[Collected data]
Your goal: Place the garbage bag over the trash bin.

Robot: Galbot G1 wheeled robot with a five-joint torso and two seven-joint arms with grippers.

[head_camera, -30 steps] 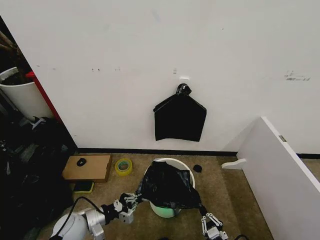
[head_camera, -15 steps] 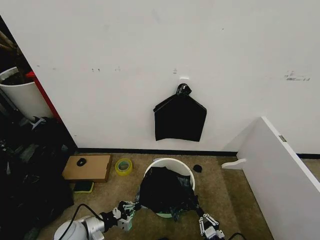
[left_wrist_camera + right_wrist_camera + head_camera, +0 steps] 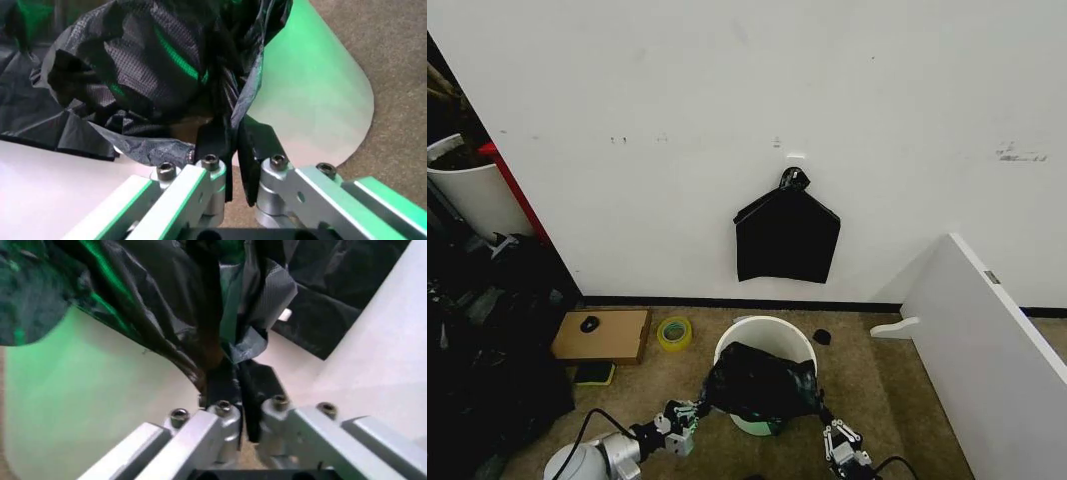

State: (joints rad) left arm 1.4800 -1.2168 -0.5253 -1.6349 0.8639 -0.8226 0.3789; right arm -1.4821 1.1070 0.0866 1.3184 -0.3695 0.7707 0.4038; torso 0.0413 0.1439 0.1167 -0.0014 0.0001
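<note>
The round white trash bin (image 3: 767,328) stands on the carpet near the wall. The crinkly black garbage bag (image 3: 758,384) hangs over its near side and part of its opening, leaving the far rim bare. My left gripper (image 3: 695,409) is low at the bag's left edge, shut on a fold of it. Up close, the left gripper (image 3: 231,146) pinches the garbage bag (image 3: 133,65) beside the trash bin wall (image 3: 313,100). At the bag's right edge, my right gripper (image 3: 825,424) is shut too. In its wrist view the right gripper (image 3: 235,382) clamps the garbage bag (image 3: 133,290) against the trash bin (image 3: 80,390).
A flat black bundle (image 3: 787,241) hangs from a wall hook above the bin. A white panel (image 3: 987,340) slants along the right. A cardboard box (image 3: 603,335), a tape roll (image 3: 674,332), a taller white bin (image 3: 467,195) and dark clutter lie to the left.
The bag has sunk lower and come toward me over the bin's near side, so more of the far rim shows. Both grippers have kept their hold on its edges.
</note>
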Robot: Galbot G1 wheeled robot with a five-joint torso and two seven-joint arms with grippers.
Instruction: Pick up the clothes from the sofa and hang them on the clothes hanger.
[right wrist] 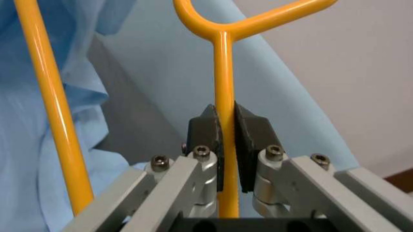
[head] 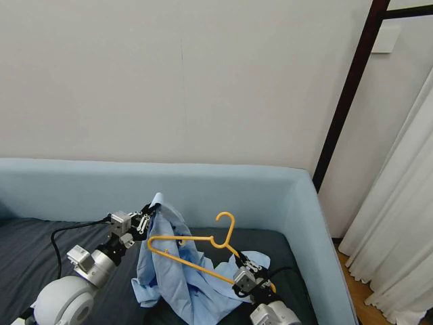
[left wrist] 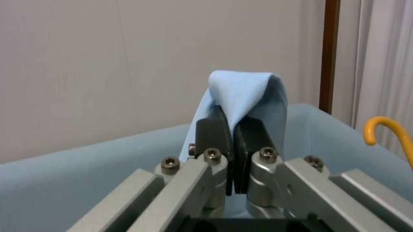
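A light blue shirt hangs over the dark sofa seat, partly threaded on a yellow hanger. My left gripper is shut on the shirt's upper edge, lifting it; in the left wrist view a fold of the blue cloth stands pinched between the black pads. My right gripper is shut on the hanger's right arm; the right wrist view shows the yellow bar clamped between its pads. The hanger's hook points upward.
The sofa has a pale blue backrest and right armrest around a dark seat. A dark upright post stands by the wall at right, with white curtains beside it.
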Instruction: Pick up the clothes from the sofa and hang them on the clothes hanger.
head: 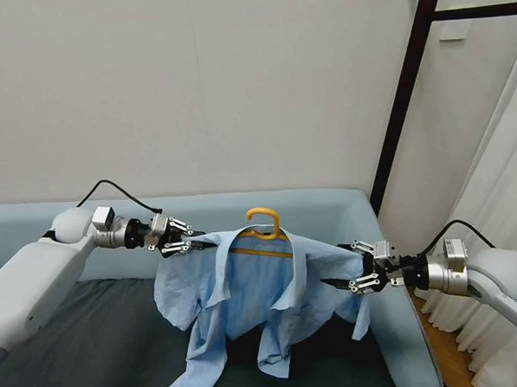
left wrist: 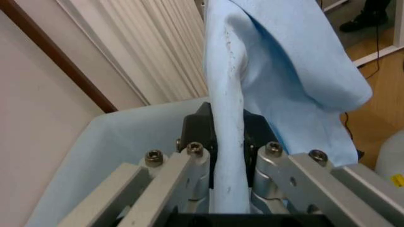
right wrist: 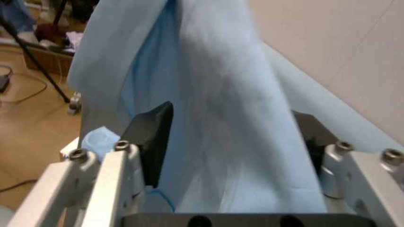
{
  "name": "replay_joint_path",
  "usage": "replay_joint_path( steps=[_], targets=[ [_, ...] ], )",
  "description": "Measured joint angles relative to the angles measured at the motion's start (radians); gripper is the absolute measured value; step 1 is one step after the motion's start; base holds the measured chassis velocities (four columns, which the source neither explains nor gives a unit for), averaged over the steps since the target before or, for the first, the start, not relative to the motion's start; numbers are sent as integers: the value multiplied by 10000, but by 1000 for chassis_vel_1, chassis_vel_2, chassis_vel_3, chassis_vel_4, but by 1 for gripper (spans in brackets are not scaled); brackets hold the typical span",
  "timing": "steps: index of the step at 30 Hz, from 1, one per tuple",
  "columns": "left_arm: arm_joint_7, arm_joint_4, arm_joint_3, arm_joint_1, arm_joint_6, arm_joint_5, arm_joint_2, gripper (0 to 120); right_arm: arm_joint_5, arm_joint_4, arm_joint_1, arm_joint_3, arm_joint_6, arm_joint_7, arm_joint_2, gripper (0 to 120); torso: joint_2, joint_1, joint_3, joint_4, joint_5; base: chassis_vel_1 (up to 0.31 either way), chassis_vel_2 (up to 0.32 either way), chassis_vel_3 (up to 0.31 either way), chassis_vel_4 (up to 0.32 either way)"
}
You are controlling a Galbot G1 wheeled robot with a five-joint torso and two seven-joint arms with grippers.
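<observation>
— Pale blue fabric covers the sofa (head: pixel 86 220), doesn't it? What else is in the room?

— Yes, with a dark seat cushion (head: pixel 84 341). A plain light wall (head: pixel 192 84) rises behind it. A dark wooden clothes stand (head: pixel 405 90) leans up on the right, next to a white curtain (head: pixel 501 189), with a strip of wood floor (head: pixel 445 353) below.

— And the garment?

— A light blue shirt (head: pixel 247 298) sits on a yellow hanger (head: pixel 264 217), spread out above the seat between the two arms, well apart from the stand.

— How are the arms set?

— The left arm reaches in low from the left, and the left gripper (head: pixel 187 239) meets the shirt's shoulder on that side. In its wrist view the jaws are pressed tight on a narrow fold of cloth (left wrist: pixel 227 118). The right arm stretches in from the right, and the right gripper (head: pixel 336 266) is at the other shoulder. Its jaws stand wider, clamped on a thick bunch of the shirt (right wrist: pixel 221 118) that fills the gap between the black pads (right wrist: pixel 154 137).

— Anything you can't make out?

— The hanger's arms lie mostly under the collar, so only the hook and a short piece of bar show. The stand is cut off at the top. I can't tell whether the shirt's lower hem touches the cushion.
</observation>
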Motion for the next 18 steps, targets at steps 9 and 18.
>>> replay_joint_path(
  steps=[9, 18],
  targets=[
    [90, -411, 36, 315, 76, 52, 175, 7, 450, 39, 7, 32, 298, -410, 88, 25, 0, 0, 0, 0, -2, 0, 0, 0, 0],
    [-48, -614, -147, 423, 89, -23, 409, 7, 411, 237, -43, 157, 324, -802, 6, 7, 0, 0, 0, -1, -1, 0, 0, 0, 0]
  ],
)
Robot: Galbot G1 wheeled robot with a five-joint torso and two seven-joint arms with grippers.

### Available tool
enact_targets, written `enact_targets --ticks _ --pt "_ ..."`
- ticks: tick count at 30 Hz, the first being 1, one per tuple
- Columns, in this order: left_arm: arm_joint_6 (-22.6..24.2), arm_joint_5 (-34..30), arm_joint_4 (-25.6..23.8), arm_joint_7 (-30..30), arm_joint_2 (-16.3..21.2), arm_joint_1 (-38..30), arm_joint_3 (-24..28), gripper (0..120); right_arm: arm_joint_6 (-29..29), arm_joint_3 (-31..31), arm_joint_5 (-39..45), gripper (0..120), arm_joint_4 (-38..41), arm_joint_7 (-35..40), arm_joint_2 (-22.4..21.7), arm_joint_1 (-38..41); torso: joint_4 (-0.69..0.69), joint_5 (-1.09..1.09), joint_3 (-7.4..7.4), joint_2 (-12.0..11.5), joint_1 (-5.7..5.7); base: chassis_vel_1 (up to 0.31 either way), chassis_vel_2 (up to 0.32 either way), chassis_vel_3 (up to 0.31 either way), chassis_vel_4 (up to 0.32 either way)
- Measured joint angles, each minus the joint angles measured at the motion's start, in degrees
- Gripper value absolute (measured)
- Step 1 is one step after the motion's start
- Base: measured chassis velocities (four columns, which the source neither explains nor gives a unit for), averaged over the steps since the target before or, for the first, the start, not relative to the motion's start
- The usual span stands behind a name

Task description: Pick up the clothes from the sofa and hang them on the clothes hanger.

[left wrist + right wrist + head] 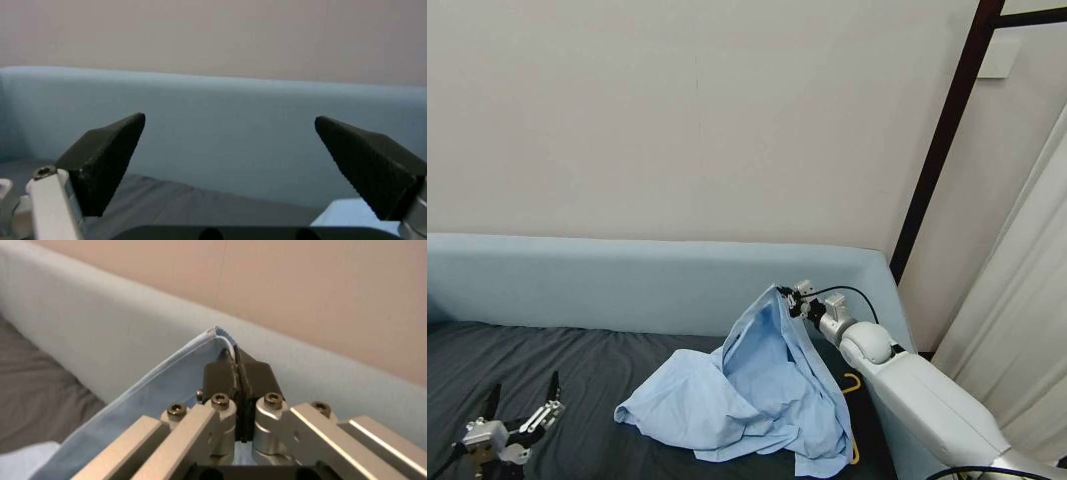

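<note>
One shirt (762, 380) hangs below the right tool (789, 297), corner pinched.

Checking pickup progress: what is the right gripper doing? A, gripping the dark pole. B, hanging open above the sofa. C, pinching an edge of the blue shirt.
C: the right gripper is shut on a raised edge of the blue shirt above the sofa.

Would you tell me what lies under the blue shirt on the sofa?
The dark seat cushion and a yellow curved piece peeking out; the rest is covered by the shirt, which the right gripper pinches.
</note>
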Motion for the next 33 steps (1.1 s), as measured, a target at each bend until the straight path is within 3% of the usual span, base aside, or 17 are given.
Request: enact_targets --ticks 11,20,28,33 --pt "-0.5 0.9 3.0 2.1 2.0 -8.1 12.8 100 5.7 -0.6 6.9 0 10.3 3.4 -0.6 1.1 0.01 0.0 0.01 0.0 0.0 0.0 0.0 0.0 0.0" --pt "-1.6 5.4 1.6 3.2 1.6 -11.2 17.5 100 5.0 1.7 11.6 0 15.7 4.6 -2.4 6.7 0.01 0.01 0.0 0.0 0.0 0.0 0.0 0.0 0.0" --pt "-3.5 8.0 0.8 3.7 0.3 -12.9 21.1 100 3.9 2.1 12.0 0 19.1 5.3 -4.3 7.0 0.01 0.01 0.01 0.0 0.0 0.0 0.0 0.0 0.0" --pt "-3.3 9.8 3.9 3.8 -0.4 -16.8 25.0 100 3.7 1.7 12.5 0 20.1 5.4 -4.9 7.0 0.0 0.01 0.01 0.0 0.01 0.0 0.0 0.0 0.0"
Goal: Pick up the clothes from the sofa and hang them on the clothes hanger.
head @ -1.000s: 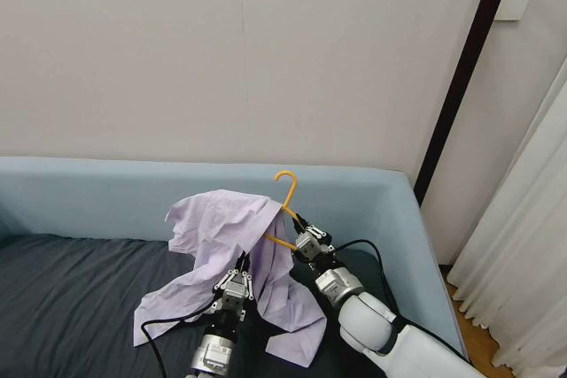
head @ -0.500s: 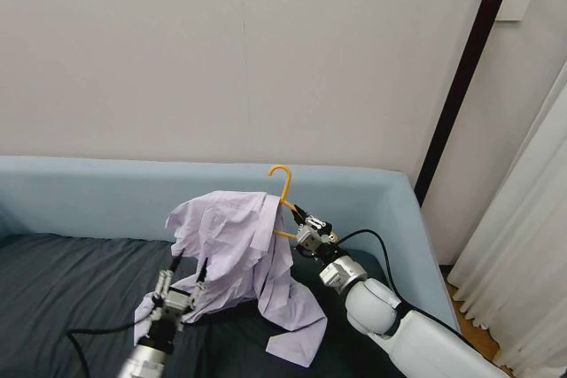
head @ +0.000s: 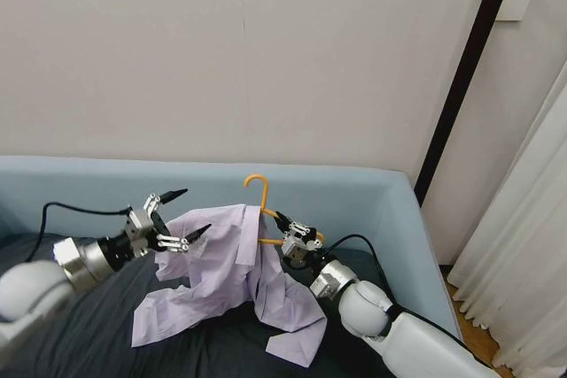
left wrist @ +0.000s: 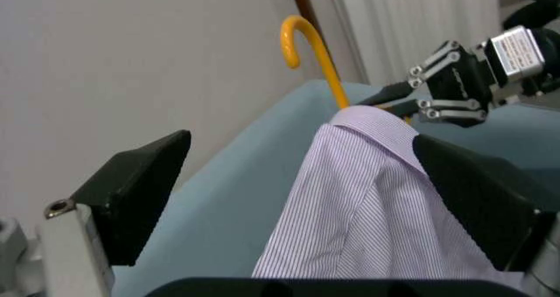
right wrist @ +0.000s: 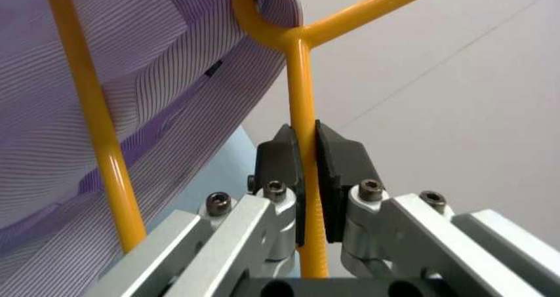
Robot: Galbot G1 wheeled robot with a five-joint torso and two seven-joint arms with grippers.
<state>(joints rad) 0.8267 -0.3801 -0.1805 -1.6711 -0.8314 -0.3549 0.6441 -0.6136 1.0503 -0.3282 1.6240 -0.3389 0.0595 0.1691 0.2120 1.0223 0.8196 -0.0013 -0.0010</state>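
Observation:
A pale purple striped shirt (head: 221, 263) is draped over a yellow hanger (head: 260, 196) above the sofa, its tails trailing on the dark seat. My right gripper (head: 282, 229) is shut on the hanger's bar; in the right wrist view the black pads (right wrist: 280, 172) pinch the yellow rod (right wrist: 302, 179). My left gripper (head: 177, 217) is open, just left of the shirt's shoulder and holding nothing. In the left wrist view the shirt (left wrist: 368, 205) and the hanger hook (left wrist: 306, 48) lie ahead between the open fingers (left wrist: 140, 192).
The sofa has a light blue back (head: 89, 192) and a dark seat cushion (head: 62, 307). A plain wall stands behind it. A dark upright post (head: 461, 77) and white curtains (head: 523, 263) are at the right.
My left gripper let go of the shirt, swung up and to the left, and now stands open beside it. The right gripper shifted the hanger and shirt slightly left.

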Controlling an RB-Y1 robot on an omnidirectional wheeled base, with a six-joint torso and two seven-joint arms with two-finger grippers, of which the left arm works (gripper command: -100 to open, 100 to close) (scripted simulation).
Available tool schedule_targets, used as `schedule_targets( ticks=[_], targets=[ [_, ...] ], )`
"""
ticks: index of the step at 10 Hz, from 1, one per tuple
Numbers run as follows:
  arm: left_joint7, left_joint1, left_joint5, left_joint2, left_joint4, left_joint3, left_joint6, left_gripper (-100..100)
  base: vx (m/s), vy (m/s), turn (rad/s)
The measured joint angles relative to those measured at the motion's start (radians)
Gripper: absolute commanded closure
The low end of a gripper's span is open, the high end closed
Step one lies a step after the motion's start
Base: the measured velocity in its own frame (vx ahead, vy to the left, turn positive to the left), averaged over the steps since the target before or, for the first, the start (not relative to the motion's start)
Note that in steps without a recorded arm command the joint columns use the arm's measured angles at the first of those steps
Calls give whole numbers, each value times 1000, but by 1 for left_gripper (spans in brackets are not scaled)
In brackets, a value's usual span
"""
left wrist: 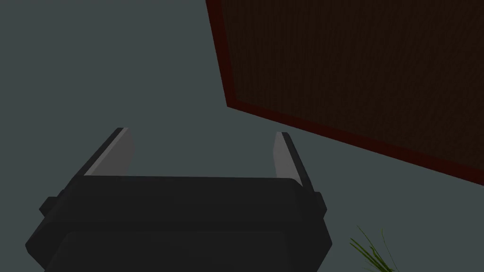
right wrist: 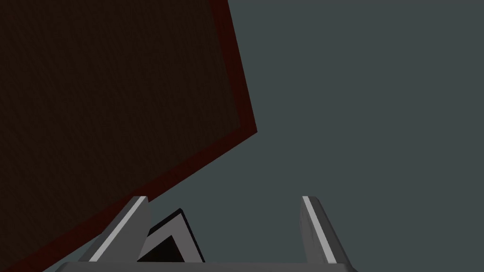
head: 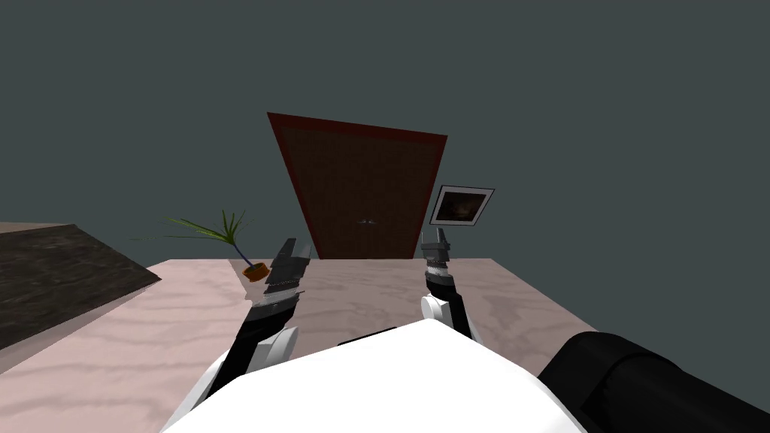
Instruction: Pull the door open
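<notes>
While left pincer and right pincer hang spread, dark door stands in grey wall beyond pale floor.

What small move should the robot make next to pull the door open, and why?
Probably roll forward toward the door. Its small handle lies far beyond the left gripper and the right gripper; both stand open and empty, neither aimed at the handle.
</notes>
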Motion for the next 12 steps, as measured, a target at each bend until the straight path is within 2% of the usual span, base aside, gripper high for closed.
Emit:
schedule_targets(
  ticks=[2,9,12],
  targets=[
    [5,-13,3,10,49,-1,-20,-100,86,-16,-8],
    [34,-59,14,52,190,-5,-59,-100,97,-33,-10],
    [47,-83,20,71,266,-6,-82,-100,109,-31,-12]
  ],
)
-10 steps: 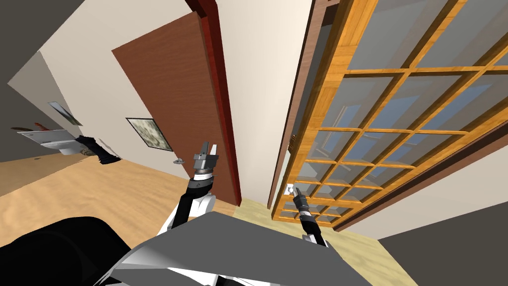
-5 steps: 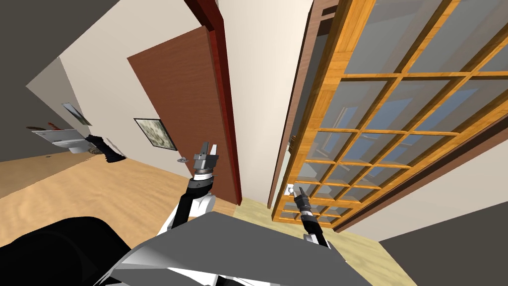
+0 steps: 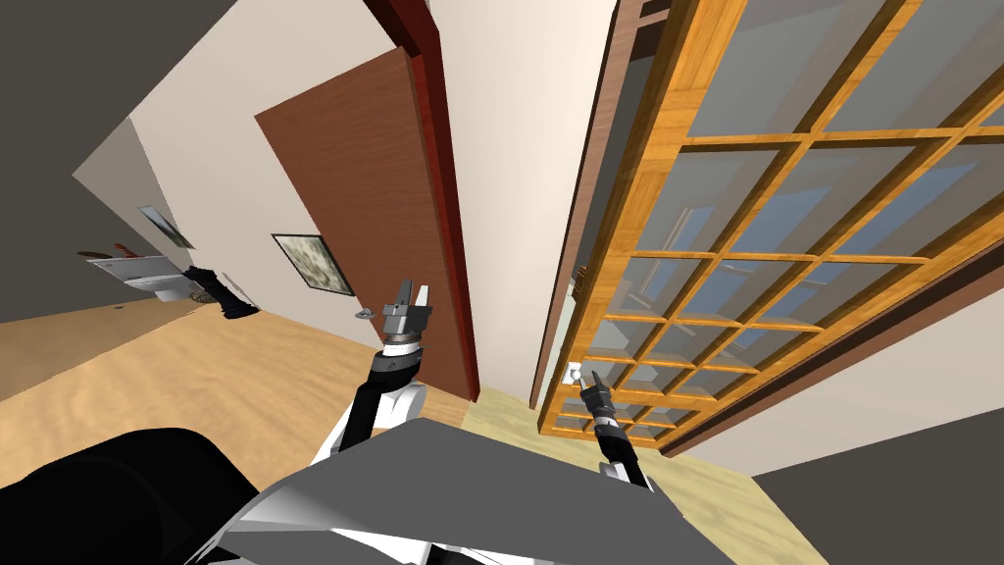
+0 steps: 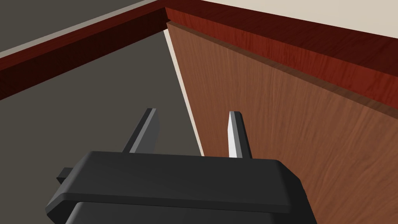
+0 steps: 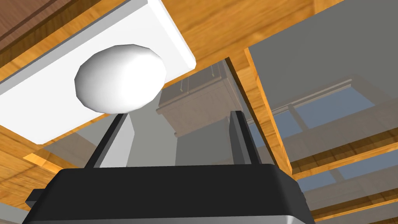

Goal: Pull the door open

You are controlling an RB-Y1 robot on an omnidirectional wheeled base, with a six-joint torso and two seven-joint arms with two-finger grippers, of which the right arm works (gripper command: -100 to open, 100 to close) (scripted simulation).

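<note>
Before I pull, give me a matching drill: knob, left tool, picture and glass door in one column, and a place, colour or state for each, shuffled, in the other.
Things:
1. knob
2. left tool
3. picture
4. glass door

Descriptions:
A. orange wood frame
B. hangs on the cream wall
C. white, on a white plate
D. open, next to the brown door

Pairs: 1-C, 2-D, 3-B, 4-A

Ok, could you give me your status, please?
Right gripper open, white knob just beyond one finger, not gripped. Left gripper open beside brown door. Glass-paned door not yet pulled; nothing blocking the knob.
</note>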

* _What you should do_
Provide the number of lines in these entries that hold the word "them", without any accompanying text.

* _Result of this exercise_
4